Alors, faut-il interdire PowerPoint ? Car aujourd’hui, quelle administration, quelle entreprise, quelle université n’utilise pas abondement les ressources de ce logiciel facile à manier et adaptable à tout public ? Pour la petite histoire, PowerPoint fut développé en 1987 par la société Forethought et était initialement destiné au Macintosh d'Apple, avant que Microsoft ne rachète le logiciel quelques mois après sa sortie. Etoffé par la société de Bill Gates, il est rapidement devenu une composante à part entière du Microsoft Office, la seconde la plus utilisée derrière Microsoft Word. Sa version la plus récente date de 2010.

Comment survive à un briefing PowerPoint ? Le secret d’une présentation efficace réside dans l’équilibre entre le contenu et le contenant. Franck Halmaert, responsable marketing de Microsoft Office, dispense à cet égard quelques conseils de bon usage : « Pour un exposé d'une heure, limitez-vous à dix ou quinze slides (…) Chaque page doit contenir cinq lignes maximum, un titre clair, un message essentiel et une image. Lorsqu'une page apparaît à l'écran, on doit tout de suite identifier le message clé».
Au-delà c’est l’assoupissement assuré. Mais n’est-ce pas le but de certains utilisateurs ? Après tout, PowerPoint est massivement utilisé dans les conférences de presse de l’armée américaine, devant un parterre de journaliste forcé de suivre schémas et paragraphes en tout genre. La présentation a remplacé la séance de questions. Les soldats, eux, appellent ça « hypnotiser les poulets».

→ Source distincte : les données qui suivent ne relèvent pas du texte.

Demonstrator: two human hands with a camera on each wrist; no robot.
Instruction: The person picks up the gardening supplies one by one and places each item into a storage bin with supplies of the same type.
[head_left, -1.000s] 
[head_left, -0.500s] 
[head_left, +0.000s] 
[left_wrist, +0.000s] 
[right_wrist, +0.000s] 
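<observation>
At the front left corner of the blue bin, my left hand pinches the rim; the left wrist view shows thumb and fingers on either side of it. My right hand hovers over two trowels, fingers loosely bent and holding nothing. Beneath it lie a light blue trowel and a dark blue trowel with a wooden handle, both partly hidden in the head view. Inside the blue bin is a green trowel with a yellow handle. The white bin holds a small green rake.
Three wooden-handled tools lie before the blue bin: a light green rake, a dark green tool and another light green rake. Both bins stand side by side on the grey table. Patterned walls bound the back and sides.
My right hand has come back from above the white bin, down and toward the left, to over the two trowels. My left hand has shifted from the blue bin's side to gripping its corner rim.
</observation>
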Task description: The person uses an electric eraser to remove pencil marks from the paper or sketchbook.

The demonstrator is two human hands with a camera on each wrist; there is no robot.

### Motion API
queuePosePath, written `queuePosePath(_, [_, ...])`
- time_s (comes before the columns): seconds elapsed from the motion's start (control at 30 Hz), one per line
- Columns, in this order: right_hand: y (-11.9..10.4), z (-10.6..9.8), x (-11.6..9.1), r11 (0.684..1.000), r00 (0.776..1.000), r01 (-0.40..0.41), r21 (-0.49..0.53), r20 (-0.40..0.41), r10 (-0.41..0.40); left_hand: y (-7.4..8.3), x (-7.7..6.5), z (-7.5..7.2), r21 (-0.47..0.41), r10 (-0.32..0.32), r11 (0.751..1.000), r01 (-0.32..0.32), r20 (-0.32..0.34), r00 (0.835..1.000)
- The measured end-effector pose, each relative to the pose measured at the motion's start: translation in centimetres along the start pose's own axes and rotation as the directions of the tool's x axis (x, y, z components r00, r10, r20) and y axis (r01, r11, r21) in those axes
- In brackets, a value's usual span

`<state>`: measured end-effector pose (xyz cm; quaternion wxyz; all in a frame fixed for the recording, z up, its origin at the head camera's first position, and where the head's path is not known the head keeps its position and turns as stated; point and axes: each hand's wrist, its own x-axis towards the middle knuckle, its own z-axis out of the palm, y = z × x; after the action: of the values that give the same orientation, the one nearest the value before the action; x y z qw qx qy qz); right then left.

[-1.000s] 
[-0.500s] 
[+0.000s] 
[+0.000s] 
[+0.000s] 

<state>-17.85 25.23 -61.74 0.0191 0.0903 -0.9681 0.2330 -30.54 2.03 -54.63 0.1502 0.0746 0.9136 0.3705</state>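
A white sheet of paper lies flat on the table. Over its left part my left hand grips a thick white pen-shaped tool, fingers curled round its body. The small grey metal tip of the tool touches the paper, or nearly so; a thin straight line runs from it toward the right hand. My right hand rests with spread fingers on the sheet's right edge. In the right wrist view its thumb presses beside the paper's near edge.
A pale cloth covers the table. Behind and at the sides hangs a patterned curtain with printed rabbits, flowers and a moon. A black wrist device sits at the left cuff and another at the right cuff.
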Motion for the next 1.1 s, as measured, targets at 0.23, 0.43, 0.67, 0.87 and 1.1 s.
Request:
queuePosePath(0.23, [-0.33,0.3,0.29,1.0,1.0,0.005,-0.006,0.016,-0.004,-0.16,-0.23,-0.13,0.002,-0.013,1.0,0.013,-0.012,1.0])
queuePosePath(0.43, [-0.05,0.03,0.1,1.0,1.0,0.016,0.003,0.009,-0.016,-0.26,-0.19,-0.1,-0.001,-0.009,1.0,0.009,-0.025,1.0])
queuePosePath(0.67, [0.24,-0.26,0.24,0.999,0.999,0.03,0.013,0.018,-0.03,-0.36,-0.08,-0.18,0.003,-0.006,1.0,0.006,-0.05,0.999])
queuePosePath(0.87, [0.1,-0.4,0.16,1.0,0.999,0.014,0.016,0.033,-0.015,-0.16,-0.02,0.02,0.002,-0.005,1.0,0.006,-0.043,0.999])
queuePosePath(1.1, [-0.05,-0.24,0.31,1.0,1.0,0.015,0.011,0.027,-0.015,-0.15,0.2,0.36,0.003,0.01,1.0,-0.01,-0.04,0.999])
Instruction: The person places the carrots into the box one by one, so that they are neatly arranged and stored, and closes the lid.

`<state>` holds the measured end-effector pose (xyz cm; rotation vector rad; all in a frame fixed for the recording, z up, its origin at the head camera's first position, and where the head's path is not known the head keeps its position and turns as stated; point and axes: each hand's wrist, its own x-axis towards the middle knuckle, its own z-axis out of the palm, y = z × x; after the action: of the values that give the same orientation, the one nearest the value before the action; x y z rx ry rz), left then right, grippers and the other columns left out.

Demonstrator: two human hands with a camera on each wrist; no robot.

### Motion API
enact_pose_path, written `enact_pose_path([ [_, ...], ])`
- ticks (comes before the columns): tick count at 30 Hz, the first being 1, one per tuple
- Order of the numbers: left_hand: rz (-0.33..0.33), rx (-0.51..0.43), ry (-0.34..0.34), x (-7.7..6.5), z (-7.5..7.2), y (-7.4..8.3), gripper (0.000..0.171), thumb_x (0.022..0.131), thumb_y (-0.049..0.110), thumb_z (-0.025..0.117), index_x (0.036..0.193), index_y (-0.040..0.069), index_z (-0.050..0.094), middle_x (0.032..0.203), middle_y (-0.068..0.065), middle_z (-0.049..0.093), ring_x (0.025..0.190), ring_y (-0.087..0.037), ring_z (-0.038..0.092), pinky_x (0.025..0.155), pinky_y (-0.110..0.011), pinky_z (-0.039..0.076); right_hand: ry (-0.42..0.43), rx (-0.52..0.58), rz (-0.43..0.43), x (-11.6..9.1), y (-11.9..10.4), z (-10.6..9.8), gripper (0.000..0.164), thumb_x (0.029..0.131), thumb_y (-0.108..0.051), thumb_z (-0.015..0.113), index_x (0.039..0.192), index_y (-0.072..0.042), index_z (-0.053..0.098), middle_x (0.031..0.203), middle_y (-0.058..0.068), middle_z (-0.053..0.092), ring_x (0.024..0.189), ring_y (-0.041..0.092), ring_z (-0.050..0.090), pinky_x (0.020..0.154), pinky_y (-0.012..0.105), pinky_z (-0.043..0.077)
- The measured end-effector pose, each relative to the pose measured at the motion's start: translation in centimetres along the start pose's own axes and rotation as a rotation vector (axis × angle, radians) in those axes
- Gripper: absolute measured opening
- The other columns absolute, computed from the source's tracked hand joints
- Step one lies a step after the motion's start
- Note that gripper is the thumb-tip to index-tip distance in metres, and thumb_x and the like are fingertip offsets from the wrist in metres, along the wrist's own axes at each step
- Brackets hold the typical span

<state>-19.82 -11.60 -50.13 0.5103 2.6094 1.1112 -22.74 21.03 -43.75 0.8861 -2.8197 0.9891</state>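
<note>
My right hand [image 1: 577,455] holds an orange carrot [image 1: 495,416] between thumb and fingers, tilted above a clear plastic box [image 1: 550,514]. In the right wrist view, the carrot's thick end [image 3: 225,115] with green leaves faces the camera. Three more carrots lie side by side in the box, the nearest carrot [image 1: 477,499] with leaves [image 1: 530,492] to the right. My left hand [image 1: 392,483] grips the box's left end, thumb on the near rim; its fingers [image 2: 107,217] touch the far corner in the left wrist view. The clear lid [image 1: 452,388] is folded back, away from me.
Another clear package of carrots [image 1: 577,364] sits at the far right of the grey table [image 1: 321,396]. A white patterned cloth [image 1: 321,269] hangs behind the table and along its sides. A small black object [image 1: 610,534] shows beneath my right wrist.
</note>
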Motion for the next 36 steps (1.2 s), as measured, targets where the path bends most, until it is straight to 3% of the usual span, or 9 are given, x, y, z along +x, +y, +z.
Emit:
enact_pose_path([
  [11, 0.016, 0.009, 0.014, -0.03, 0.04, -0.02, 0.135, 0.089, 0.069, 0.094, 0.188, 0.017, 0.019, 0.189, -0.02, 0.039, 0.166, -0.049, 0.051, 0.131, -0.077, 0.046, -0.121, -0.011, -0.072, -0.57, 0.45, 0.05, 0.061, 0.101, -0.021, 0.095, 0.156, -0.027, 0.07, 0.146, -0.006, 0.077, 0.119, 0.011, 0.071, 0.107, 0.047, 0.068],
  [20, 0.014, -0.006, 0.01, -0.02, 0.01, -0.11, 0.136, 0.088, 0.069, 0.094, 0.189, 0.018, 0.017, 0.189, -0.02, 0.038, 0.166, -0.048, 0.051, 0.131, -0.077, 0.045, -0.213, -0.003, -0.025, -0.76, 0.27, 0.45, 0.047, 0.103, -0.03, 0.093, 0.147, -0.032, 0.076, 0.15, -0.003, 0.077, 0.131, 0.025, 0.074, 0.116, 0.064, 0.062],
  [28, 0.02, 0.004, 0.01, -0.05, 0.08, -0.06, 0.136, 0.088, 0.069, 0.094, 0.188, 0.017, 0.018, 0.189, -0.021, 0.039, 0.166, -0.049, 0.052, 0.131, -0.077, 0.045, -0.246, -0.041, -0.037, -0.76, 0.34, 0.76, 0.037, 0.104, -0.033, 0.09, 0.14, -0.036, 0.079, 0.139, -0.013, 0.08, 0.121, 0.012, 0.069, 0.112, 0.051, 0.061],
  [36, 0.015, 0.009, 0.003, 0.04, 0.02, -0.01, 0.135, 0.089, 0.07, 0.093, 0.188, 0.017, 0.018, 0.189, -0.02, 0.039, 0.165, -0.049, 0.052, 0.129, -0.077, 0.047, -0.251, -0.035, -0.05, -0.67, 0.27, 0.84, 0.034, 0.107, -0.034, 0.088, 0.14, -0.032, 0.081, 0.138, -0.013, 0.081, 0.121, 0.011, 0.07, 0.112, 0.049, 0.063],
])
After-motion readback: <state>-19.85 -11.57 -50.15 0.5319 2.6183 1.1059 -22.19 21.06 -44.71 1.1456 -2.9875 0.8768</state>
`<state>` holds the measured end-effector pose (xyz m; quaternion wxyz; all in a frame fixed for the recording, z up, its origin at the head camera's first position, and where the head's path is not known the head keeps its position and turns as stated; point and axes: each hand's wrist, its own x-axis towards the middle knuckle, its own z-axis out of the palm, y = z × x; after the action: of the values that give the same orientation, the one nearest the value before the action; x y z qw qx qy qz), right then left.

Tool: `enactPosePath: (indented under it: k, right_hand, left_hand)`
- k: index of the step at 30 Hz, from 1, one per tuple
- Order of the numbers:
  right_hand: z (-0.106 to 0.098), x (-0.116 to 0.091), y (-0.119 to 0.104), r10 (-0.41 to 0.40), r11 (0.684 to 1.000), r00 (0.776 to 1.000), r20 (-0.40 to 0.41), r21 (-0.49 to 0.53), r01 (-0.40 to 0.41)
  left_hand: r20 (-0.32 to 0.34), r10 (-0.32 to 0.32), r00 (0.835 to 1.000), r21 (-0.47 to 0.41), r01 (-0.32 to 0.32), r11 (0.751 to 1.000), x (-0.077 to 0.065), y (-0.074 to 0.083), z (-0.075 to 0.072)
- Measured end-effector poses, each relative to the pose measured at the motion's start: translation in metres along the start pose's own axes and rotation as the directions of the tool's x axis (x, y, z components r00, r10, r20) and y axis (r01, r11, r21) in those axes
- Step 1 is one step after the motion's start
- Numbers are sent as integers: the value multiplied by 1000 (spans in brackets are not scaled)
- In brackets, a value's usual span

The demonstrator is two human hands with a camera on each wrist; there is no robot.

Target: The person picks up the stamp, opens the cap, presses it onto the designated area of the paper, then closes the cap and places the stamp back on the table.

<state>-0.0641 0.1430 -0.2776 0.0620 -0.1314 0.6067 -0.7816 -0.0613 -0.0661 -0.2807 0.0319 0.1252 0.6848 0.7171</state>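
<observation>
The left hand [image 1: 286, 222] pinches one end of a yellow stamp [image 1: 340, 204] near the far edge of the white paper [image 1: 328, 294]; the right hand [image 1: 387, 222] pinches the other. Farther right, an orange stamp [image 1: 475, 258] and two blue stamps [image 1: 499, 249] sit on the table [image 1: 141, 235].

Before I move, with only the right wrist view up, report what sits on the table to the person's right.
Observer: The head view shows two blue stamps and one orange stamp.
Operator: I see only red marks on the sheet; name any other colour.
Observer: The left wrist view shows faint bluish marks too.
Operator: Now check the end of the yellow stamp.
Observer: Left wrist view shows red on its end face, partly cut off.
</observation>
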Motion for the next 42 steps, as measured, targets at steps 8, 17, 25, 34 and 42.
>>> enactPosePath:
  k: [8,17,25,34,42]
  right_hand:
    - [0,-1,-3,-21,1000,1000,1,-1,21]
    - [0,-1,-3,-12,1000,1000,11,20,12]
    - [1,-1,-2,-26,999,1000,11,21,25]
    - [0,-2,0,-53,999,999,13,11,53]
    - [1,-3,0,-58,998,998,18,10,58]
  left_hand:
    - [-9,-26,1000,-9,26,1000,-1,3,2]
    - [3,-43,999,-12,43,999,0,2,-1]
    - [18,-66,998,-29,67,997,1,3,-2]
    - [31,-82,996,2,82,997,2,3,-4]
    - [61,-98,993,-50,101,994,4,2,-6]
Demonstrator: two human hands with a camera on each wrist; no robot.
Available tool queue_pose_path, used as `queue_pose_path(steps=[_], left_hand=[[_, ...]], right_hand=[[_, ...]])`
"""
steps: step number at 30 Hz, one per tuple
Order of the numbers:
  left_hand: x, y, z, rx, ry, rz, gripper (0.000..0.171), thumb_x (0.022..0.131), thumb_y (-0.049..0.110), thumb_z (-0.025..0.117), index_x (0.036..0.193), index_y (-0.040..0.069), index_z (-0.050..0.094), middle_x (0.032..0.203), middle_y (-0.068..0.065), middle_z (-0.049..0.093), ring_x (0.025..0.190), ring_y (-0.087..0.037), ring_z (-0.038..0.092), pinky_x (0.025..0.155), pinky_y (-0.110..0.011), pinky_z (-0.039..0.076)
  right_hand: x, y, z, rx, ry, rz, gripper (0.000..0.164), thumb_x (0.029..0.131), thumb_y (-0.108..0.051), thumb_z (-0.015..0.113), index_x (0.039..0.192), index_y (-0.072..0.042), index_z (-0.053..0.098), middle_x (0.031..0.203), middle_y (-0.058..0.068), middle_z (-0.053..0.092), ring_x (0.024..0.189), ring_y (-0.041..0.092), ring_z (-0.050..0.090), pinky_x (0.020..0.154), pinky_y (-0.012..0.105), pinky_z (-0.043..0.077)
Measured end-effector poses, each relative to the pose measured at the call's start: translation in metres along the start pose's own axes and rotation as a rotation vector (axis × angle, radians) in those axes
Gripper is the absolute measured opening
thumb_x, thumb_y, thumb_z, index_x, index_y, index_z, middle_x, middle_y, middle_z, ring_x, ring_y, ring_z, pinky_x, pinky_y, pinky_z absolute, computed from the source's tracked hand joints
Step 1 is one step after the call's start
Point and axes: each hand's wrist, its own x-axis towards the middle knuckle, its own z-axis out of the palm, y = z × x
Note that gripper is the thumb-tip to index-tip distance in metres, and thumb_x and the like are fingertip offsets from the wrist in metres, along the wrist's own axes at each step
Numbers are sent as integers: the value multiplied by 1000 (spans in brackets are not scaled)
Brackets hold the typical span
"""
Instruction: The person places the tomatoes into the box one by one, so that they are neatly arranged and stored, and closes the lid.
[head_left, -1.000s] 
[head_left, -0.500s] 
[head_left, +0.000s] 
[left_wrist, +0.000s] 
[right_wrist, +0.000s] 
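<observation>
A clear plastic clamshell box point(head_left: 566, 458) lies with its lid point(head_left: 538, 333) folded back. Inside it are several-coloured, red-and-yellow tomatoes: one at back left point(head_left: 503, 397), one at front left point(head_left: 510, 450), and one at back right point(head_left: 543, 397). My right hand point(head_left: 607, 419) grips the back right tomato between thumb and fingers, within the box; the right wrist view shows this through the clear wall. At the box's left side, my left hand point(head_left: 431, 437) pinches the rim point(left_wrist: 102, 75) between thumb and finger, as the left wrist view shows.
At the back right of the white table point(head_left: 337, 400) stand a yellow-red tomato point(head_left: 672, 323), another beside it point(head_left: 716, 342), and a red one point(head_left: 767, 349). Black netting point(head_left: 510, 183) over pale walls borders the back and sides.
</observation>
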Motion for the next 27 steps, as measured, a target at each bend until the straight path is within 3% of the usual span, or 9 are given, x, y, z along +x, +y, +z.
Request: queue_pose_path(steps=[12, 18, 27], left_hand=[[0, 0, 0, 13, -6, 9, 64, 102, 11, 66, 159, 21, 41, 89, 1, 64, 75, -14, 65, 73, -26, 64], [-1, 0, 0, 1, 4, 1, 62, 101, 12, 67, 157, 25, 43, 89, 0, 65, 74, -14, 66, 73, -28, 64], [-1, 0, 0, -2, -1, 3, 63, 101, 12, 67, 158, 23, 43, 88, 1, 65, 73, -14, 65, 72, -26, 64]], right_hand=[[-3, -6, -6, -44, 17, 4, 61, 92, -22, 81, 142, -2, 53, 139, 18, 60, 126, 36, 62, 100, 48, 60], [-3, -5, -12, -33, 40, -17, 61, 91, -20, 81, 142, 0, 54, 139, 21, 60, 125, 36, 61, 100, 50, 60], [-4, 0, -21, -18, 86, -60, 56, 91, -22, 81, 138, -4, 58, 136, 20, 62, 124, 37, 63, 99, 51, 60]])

Les anti-PowerPoint auront-il raison du logiciel ? Pas si sûr. Selon le site PowerPointInfo, il y aurait plus d’un demi-milliard d’utilisateurs dans le monde (dont 6 millions de professeurs et 120 millions d’employés en entreprise). 30 millions de présentations sont créés chaque jour, et les ventes rapportent 100 millions de dollars par an. PowerPoint a encore de beaux jours devant lui.